WHAT TO DO: Down to the last line, restate the material below exactly.
BEGIN RECORDS FOR THIS EXERCISE
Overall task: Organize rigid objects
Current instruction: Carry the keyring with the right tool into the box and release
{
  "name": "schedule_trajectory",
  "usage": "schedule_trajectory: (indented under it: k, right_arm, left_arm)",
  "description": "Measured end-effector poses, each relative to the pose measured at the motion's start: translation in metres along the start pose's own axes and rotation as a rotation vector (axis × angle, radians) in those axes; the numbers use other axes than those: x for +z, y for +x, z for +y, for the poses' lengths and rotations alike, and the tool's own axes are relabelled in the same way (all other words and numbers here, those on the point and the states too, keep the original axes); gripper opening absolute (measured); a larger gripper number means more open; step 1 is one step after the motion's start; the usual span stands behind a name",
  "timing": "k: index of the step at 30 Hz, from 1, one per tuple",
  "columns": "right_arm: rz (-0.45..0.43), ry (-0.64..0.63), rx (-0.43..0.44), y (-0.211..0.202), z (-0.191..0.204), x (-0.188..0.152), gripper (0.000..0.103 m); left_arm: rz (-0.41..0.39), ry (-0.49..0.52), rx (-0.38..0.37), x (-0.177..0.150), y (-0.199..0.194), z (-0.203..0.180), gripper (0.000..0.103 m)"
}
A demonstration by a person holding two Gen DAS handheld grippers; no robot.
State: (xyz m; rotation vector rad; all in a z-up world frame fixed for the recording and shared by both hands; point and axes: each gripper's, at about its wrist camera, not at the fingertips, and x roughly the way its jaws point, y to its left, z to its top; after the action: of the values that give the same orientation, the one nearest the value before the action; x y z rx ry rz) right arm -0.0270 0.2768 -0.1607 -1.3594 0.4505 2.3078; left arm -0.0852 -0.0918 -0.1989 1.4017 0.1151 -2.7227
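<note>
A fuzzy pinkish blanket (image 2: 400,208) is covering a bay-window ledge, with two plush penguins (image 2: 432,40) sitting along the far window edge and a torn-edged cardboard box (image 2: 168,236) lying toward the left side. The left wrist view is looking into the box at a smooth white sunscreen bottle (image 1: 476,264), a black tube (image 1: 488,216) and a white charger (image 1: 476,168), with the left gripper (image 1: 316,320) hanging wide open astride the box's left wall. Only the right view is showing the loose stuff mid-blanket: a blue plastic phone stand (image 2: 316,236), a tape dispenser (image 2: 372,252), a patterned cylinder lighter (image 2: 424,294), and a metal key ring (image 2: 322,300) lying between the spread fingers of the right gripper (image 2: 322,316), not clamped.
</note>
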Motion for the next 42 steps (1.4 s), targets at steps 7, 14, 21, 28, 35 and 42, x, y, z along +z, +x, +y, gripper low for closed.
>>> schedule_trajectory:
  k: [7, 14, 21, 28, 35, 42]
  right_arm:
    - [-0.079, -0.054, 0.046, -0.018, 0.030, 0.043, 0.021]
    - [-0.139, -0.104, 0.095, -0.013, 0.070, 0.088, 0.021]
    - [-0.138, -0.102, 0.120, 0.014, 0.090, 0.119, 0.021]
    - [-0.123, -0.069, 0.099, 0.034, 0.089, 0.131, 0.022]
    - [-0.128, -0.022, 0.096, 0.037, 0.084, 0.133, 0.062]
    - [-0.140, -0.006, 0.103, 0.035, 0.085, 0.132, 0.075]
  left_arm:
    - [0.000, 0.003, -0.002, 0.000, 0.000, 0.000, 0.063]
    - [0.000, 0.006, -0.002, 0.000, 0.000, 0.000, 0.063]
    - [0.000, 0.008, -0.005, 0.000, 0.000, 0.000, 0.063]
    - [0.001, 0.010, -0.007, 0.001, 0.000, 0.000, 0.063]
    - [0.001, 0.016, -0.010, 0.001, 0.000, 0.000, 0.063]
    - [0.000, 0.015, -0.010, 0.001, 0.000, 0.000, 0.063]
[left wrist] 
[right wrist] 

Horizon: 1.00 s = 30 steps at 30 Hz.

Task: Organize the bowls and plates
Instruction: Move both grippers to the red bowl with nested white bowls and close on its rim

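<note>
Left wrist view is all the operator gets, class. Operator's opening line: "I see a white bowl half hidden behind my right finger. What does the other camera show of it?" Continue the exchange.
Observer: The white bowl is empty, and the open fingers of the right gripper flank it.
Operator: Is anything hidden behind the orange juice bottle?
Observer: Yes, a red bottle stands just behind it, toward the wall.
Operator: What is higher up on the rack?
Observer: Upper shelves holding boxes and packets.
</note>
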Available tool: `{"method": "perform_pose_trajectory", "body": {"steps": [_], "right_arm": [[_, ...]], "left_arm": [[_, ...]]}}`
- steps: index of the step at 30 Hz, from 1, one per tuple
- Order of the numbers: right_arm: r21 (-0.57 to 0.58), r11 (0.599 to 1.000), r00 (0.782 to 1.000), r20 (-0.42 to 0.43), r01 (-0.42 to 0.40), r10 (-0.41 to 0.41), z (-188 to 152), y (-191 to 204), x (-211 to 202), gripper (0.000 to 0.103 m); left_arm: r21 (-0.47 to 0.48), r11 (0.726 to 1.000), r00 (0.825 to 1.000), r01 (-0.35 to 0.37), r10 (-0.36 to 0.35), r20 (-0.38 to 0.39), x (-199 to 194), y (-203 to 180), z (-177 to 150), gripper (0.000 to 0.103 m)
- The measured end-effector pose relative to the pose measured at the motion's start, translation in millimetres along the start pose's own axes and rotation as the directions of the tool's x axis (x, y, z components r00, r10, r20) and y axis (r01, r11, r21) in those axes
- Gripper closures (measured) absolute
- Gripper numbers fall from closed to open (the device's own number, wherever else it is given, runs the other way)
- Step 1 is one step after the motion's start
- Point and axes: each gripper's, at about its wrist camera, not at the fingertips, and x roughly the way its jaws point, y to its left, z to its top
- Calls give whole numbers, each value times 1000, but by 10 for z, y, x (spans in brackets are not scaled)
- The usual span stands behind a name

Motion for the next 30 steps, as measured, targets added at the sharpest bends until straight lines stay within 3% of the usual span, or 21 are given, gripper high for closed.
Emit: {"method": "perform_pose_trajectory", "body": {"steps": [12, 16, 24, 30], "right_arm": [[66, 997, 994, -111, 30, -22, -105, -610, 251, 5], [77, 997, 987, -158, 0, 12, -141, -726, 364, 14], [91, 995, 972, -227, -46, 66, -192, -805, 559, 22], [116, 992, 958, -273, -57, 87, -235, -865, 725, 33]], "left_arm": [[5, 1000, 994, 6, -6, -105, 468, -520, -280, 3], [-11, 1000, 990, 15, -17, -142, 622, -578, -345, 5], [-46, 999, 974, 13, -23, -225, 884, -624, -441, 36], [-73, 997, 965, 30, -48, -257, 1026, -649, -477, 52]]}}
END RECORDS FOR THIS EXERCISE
OUTPUT FOR THIS EXERCISE:
Overall task: Organize rigid objects
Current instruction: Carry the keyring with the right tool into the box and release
{
  "name": "schedule_trajectory",
  "usage": "schedule_trajectory: (indented under it: k, right_arm, left_arm)",
  "description": "Measured end-effector poses, each relative to the pose measured at the motion's start: translation in metres along the start pose's own axes and rotation as a rotation vector (axis × angle, radians) in those axes; the numbers use other axes than those: x for +z, y for +x, z for +y, for the poses' lengths and rotations alike, and the tool's own axes are relabelled in the same way (all other words and numbers here, those on the point and the states too, keep the original axes); gripper opening absolute (measured); a larger gripper number means more open; step 1 is one step after the motion's start; the usual span stands behind a name",
  "timing": "k: index of the step at 30 Hz, from 1, one per tuple",
  "columns": "right_arm: rz (-0.45..0.43), ry (-0.64..0.63), rx (-0.43..0.44), y (-0.211..0.202), z (-0.191..0.204), x (-0.188..0.152), gripper (0.000..0.103 m); left_arm: rz (-0.41..0.39), ry (-0.49..0.52), rx (-0.38..0.37), x (-0.177..0.150), y (-0.199..0.194), z (-0.203..0.180), gripper (0.000..0.103 m)"
}
A demonstration by a person holding two Gen DAS handheld grippers; no robot.
State: (xyz m; rotation vector rad; all in a z-up world frame fixed for the recording and shared by both hands; point and axes: each gripper's, at about its wrist camera, not at the fingertips, and x roughly the way its jaws point, y to its left, z to its top; after the action: of the values that give the same orientation, the one nearest the value before the action; x y z rx ry rz) right arm -0.0270 0.2768 -0.1607 -1.3594 0.4505 2.3078; left arm -0.0852 -0.0918 -0.1989 1.4017 0.1151 -2.7227
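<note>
A fuzzy pinkish blanket (image 2: 400,208) is covering a bay-window ledge, with two plush penguins (image 2: 432,40) sitting along the far window edge and a torn-edged cardboard box (image 2: 168,236) lying toward the left side. The left wrist view is looking into the box at a smooth white sunscreen bottle (image 1: 476,264), a black tube (image 1: 488,216) and a white charger (image 1: 476,168), with the left gripper (image 1: 316,320) hanging wide open astride the box's left wall. Only the right view is showing the loose stuff mid-blanket: a blue plastic phone stand (image 2: 316,236), a tape dispenser (image 2: 372,252), a patterned cylinder lighter (image 2: 424,294), and a metal key ring (image 2: 322,300) lying between the spread fingers of the right gripper (image 2: 322,316), not clamped.
</note>
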Motion for the next 42 steps (1.4 s), targets at steps 7, 14, 21, 28, 35 and 42, x, y, z along +z, +x, +y, gripper low for closed.
>>> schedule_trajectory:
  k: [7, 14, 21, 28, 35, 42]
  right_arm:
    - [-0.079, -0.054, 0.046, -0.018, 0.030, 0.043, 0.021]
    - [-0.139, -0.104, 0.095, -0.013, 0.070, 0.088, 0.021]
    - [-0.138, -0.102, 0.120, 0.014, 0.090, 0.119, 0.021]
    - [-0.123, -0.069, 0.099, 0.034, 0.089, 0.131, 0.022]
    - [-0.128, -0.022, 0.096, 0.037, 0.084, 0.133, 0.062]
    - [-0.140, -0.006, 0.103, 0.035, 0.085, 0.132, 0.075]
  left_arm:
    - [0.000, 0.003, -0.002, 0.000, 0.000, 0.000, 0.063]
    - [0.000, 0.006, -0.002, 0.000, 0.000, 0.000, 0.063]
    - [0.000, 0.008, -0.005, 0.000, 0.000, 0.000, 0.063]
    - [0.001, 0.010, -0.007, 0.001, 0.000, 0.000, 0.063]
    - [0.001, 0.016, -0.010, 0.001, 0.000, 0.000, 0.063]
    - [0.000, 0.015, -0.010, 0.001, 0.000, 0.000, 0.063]
[left wrist] 
[right wrist] 

Horizon: 1.00 s = 30 steps at 30 Hz.

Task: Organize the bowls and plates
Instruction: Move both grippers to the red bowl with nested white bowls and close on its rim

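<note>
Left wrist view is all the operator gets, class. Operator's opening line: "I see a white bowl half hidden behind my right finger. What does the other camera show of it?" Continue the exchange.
Observer: The white bowl is empty, and the open fingers of the right gripper flank it.
Operator: Is anything hidden behind the orange juice bottle?
Observer: Yes, a red bottle stands just behind it, toward the wall.
Operator: What is higher up on the rack?
Observer: Upper shelves holding boxes and packets.
</note>
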Available tool: `{"method": "perform_pose_trajectory", "body": {"steps": [_], "right_arm": [[_, ...]], "left_arm": [[_, ...]]}}`
- steps: index of the step at 30 Hz, from 1, one per tuple
- Order of the numbers: right_arm: r21 (-0.57 to 0.58), r11 (0.599 to 1.000), r00 (0.782 to 1.000), r20 (-0.42 to 0.43), r01 (-0.42 to 0.40), r10 (-0.41 to 0.41), z (-188 to 152), y (-191 to 204), x (-211 to 202), gripper (0.000 to 0.103 m); left_arm: r21 (-0.47 to 0.48), r11 (0.726 to 1.000), r00 (0.825 to 1.000), r01 (-0.35 to 0.37), r10 (-0.36 to 0.35), r20 (-0.38 to 0.39), x (-199 to 194), y (-203 to 180), z (-177 to 150), gripper (0.000 to 0.103 m)
- The measured end-effector pose relative to the pose measured at the motion's start, translation in millimetres along the start pose's own axes and rotation as the directions of the tool's x axis (x, y, z components r00, r10, r20) and y axis (r01, r11, r21) in those axes
- Gripper closures (measured) absolute
- Gripper numbers fall from closed to open (the device's own number, wherever else it is given, runs the other way)
- Step 1 is one step after the motion's start
- Point and axes: each gripper's, at about its wrist camera, not at the fingertips, and x roughly the way its jaws point, y to its left, z to its top
- Calls give whole numbers, each value times 1000, but by 10 for z, y, x (spans in brackets are not scaled)
- The usual span stands behind a name

Motion for the next 30 steps, as measured, targets added at the sharpest bends until straight lines stay within 3% of the usual span, or 21 are given, gripper high for closed.
Emit: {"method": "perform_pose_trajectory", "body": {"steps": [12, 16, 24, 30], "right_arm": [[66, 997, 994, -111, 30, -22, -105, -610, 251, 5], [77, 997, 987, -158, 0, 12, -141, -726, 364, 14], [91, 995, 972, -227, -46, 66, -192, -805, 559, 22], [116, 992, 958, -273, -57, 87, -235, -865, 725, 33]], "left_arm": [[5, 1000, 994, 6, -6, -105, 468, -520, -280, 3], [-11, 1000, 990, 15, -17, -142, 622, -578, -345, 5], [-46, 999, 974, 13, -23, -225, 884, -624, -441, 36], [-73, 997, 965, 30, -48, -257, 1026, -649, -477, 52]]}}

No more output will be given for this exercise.